Dal campo
Ortofrutta bio, prezzi ai raggi X
Il differenziale con il convenzionale si assottiglia, mela "regina" in valore: i dati del Sana
Il differenziale tra bio e convenzionale si è assottigliato, negli ultimi anni, ma il prezzo al consumo resta comunque sensibilmente più alto: è quanto emerso al convegno di venerdì a Sana Restart in cui sono stati presentati i dati Nielsen-Ismea. "Il problema del prezzo giusto nel settore è annoso", ha spiegato Riccardo Meo di Ismea. "Mediamente il biologico ha un riconoscimento più alto all'origine, anche se è difficile generalizzare; la differenza è del 60% circa rispetto al convenzionale".
Per quanto riguarda le quotazioni all'origine di frutta e verdura, nel periodo tra il 2016 e il 2020 (nella tabella sotto) il gap medio delle arance è stato del 33% mentre per le mele bio la differenza con il convenzionale balza al 127%; "forbice" decisamente più stretta per le patate (+18%), più ampia per il pomodoro tondo (62%).
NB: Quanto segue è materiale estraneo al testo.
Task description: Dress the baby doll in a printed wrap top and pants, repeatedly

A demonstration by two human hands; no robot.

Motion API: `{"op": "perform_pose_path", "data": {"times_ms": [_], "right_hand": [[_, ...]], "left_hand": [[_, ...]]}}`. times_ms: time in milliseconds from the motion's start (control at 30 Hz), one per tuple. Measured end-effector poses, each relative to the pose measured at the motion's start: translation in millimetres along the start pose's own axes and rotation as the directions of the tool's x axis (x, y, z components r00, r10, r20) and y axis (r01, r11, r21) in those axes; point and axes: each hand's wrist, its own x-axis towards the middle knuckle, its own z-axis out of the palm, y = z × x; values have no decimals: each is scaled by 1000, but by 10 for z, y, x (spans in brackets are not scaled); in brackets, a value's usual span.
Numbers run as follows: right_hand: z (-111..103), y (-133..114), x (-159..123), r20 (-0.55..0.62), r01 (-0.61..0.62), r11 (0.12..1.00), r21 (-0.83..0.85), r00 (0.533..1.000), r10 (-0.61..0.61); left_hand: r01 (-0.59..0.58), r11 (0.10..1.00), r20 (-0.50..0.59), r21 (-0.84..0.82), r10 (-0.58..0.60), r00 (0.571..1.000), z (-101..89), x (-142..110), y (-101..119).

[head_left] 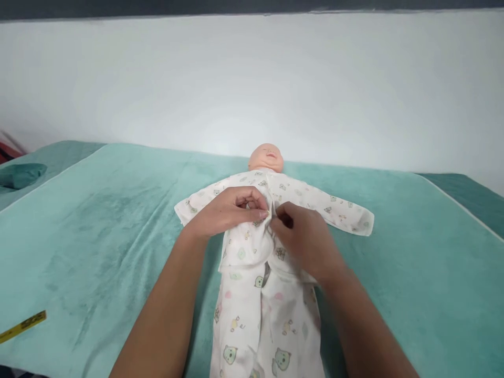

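Observation:
A baby doll (266, 157) lies on its back, dressed in a white shirt (241, 247) and white trousers (236, 315) printed with small animals. My left hand (236, 210) pinches the shirt's front edge at the chest between thumb and fingers. Just right of it, my right hand (301, 231) is closed with its fingertips at the opposite front edge of the shirt. Below my hands the two front edges part slightly near the waist. Both shirt sleeves stretch out sideways. Whatever small fastening lies between my fingertips is too small to make out.
A teal cloth (118, 252) covers the surface under the doll. A white wall (252, 79) rises behind it. At the lower left lies a yellow strip with dark print (23, 326). A dark green bundle (21, 176) and something red (8, 152) are at the far left.

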Motion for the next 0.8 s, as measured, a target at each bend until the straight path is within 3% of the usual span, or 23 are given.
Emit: {"op": "perform_pose_path", "data": {"times_ms": [100,200,300,633,800], "right_hand": [[-89,116,57,123,-96,892,441,991,46],[-100,174,79,161,-119,724,679,987,12],[-62,173,76,162,-111,678,727,987,-12],[-45,179,87,167,-97,681,726,985,-37],[-62,225,103,241,-128,652,747,967,-86]], "left_hand": [[7,1000,-16,18,-7,1000,27,8,16],[1,1000,-32,9,-1,1000,67,10,37],[-2,1000,-36,5,2,999,96,10,52],[-4,1000,-61,-22,2,998,119,19,45],[6,1000,-74,12,-5,997,140,23,45]]}}
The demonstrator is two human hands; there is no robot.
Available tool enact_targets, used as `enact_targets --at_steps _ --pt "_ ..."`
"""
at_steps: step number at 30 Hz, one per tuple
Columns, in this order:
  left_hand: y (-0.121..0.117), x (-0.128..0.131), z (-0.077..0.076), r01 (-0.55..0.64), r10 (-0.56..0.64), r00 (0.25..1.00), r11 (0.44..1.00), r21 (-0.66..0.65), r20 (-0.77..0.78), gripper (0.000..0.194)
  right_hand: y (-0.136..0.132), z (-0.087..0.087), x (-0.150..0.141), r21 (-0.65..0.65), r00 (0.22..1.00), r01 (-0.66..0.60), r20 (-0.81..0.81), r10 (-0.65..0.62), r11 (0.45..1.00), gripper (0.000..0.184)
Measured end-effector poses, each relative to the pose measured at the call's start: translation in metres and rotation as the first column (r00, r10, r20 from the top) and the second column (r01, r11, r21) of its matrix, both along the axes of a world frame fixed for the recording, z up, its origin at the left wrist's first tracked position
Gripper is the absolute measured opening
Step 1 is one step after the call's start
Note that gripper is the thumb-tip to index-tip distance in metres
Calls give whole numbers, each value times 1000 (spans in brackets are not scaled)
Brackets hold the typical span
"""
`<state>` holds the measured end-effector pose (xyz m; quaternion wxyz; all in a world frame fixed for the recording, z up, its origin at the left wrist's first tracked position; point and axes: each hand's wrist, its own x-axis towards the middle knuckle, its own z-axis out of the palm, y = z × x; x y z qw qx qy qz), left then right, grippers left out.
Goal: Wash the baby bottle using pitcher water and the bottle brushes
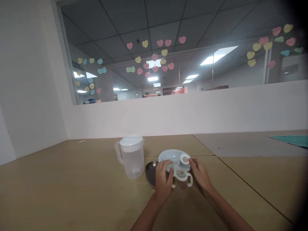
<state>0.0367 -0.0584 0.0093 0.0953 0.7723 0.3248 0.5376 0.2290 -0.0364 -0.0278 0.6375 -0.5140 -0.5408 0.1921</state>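
My right hand (201,175) pinches a small round white lid (184,158) at its right edge and holds it raised over a pale blue plate (166,154). Below the lid stands a clear cup with a white rim and two white handles (190,180), its top uncovered. At the cup's left side is my left hand (164,179), with thumb and fingers curved and apart. That hand partly hides the cup's left handle and a dark metal dish (151,173). Whether its thumb touches the cup, I cannot tell.
A translucent lidded pitcher (133,160) stands left of the dish on the wooden table (72,189). At the far right lies a green cloth (292,140) on a grey surface. A white wall (168,118) with a window above it borders the table's back.
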Motion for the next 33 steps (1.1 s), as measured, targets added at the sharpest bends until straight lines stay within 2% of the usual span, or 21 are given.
enact_targets --at_steps 5,9,12,14,16,18,21,23,26,27,29,30,31,33 --pt "23 31 34 202 -205 972 979 -39 -115 35 -15 18 -13 67 974 -160 -152 168 985 36" --pt "32 48 45 232 -234 967 972 -32 -103 21 -16 27 -18 177 910 -252 -290 295 951 34" --pt "34 52 51 266 -264 960 964 9 -94 22 -13 33 -17 259 828 -273 -427 363 926 32" --pt "33 53 56 281 -279 957 960 18 -75 25 -14 37 -15 282 742 -297 -534 406 912 33" --pt "32 55 59 288 -287 956 958 7 -56 26 -15 41 -12 285 652 -351 -609 451 892 39" --pt "32 57 61 292 -292 955 956 -13 -45 25 -16 43 -9 265 604 -431 -625 494 862 48" --pt "35 62 56 295 -293 956 953 -73 34 19 -14 43 -5 228 606 -513 -587 538 827 45" --pt "41 67 49 338 -317 937 927 -163 144 18 -12 41 -3 215 615 -528 -570 545 821 42" --pt "55 69 40 468 -324 854 821 -327 408 26 -13 41 1 189 616 -561 -555 559 806 39" --pt "61 67 39 505 -292 813 784 -360 504 31 -14 41 3 178 620 -573 -545 565 800 38" --pt "72 57 38 526 -193 747 757 -388 636 39 -15 41 6 161 642 -573 -521 562 804 39" --pt "76 49 38 507 -162 747 766 -395 644 40 -15 41 7 155 663 -555 -511 548 817 40" --pt "79 41 38 463 -144 780 788 -406 609 41 -14 40 8 151 689 -524 -503 522 838 42" --pt "83 24 35 319 -134 899 853 -414 416 41 -10 35 10 138 752 -447 -477 455 884 47"
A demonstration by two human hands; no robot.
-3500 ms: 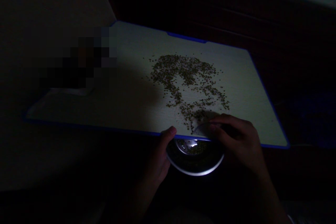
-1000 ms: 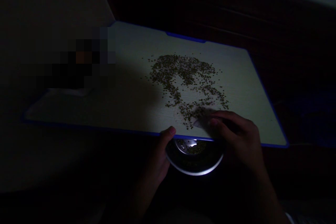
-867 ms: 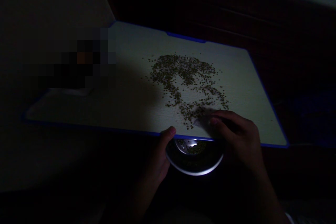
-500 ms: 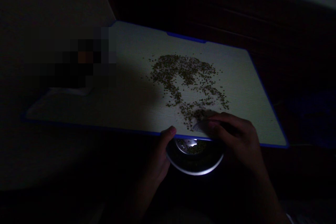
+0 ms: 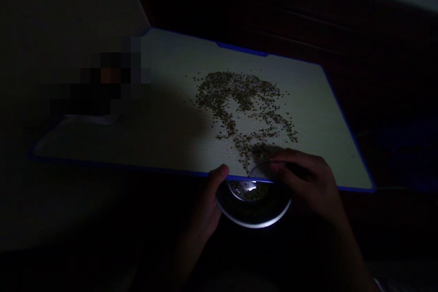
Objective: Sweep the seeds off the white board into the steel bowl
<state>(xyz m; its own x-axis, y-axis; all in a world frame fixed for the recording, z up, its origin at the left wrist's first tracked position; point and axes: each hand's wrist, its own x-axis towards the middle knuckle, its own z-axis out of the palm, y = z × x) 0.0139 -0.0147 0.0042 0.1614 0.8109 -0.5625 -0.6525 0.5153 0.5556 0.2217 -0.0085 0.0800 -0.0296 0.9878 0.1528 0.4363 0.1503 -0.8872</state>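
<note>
Small greenish-brown beans or seeds (image 5: 236, 89) lie scattered over a white board with a blue edge (image 5: 171, 139). My left hand (image 5: 208, 205) grips the board's near edge, its thumb on top and its fingers below, close to the bowl. Between thumb and fingers of my right hand (image 5: 311, 180) is a thin, see-through piece with a curved edge (image 5: 262, 169), held against the board near its front edge. Under that edge is a round metal bowl (image 5: 253, 224) with more beans inside; the board hides its far part.
A blurred-out patch (image 5: 102, 77) covers whatever is at the board's left end, with a pale flat item (image 5: 92, 119) just below it. Dark wooden panels (image 5: 342, 41) stand behind the board. The light is very dim.
My right hand has drawn the thin see-through piece slightly toward the board's near edge, with a few beans now close to that edge. My left hand stays put.
</note>
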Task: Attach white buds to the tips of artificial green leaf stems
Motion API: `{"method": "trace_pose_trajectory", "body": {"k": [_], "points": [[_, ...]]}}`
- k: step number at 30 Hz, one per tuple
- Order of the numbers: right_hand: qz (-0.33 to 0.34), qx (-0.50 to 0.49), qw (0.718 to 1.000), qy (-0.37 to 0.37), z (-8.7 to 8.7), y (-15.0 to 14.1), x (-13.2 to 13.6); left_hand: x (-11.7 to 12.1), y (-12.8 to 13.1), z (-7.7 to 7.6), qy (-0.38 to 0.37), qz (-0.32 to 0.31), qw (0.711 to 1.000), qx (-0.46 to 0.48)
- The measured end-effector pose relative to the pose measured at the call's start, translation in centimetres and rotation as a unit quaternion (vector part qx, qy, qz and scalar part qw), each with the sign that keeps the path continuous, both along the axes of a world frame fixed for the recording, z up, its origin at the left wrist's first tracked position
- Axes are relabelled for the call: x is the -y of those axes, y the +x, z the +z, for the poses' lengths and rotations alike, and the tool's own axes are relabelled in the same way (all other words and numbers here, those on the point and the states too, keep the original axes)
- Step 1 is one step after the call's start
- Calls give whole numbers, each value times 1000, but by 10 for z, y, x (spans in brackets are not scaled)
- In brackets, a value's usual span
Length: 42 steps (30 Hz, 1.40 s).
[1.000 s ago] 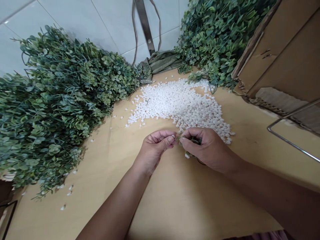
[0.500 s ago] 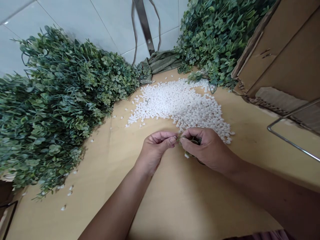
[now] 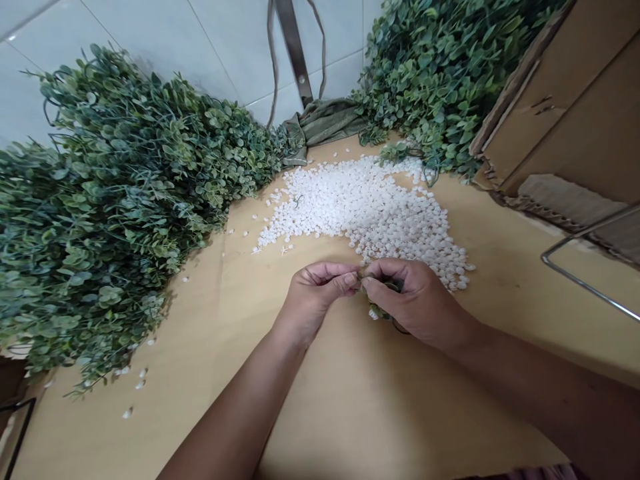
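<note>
Over the board my two hands meet, fingertip to fingertip. My right hand (image 3: 407, 290) is closed around a small artificial leaf sprig (image 3: 381, 308), most of it hidden in the palm; a white bit hangs from its lower end. Thumb and forefinger of my left hand (image 3: 320, 290) pinch something tiny at the sprig's tip, too small to make out. Just beyond the hands a wide heap of small white plastic pieces (image 3: 360, 200) is spread out, some of it partly behind my right hand.
Artificial greenery (image 3: 125, 193) is piled at the left, and more foliage (image 3: 440, 80) stands at the back right. Beside that is a cardboard box (image 3: 565, 100) with a metal wire frame (image 3: 590, 283). A dark green cloth (image 3: 333, 121) lies against the tiled wall (image 3: 215, 47).
The view has shifted slightly. My hands stay together in nearly the same pose, fingertips a little closer, with the sprig still in the right hand.
</note>
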State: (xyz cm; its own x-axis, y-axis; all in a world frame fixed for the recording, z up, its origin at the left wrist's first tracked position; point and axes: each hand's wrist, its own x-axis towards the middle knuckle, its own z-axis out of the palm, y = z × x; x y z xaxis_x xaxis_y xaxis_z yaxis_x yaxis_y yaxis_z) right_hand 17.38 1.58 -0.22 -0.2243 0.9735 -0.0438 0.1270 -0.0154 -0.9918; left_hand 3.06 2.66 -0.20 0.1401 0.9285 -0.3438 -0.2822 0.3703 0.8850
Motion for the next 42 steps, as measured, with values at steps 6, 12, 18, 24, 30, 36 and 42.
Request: {"method": "trace_pose_trajectory", "body": {"k": [6,12,18,24,30,36,42], "points": [[-4,-22,1000,-15,-1,1,1,-1,-1,1,1,-7,1000,-6],[1,-16,1000,-12,-1,1,0,-1,-1,1,3,-13,1000,-17],[-8,-8,1000,2,-1,0,0,-2,0,2,7,-13,1000,-22],[-2,-4,1000,4,-1,0,0,-3,-2,-1,25,-35,999,-21],[-13,-21,999,-26,-2,1,-1,-3,-2,-1,17,-26,999,-35],[-11,-43,998,-45,-2,2,-2,-2,-1,-1,26,-14,999,-39],[4,-24,999,-29,-1,2,-2,-3,0,0,17,-10,999,-38]]}}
Se la coltura richiede una lavorazione complessa e un know how maggiore, il differenziale si amplia, ha detto Meo.
La rilevazione dei prezzi al consumo aggiornata a giugno 2020 (nel grafico sotto) evidenzia che la differenza tra organic e non risulta tutto sommato coerente con la forbice alla produzione: nel caso delle mele il "salto" è del 116%, lievemente più basso rispetto a quello che si riscontra all'origine. "La distribuzione sembra non applicare marginalità più alte rispetto al convenzionale" ha concluso l'esponente Ismea.
Secondo Marco Pedroni, presidente di Adm e di Coop Italia, in Italia si consuma ancora troppo poco biologico e il problema è proprio il prezzo: “Il ritmo di crescita del bio è alto, ma attenzione quando la forbice di prezzo raggiunge l’80% molti consumatori non comprano", ha detto al convegno di Sana Restart lanciando un ideale appello ai protagonisti della Gdo. "Il biologico non può e non deve essere una nicchia".